- **Exercise objective**
The material below contains a line with "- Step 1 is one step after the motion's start" and a line with "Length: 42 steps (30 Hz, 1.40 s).". Copy exactly those two lines and all lines between them.
Provided data: Begin
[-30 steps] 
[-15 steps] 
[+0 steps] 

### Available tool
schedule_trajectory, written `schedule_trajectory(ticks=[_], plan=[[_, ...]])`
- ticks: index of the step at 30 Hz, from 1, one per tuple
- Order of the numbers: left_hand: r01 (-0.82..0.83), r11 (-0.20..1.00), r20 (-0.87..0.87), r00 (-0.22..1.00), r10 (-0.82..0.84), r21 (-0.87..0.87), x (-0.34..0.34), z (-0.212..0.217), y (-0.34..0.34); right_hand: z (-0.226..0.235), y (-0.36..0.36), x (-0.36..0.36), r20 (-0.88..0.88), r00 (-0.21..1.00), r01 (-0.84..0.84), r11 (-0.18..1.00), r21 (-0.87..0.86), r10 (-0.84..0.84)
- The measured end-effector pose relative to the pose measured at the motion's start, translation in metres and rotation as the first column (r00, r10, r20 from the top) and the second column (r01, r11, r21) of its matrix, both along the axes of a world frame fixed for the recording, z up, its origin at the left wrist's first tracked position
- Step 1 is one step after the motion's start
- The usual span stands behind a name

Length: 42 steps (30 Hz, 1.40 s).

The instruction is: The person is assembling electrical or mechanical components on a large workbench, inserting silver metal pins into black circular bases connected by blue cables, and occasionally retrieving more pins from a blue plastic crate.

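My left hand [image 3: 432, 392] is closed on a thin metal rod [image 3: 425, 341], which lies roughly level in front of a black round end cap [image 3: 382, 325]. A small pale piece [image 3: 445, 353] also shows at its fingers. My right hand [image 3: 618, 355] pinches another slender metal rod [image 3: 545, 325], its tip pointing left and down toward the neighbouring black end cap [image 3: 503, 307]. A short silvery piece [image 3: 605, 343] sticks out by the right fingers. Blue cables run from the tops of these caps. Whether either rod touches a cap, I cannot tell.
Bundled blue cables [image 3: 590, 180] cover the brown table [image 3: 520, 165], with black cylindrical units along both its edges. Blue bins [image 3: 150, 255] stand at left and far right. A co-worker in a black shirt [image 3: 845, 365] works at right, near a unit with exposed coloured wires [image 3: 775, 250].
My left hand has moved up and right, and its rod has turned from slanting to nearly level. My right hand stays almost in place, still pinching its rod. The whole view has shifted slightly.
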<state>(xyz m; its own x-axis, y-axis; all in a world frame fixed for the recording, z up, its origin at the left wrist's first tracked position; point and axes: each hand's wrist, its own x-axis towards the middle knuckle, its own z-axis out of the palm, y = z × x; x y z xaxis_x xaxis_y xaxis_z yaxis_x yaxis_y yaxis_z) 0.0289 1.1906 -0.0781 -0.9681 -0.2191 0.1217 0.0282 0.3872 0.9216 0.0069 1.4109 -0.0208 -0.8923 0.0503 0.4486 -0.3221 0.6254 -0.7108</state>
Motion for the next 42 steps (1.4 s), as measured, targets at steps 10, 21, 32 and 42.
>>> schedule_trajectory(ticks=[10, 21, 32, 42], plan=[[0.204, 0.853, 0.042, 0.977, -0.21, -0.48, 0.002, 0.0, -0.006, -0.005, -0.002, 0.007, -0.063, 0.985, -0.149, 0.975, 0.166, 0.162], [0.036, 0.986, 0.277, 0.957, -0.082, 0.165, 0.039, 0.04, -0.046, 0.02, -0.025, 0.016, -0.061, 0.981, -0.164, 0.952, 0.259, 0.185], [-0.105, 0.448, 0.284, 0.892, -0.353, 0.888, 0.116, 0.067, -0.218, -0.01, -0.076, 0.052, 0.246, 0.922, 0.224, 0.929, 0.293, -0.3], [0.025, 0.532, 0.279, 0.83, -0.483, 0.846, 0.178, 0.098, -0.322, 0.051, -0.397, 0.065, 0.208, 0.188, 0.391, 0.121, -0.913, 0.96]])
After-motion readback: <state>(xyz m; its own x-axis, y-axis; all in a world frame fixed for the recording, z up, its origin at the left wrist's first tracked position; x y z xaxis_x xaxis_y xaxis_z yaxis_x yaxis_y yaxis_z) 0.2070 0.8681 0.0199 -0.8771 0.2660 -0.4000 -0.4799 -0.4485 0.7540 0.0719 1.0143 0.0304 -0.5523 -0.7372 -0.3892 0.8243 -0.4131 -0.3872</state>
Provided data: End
- **Result**
- Step 1 is one step after the motion's start
- The usual span stands behind a name

Length: 42 steps (30 Hz, 1.40 s).

The exercise is finished and nothing remains.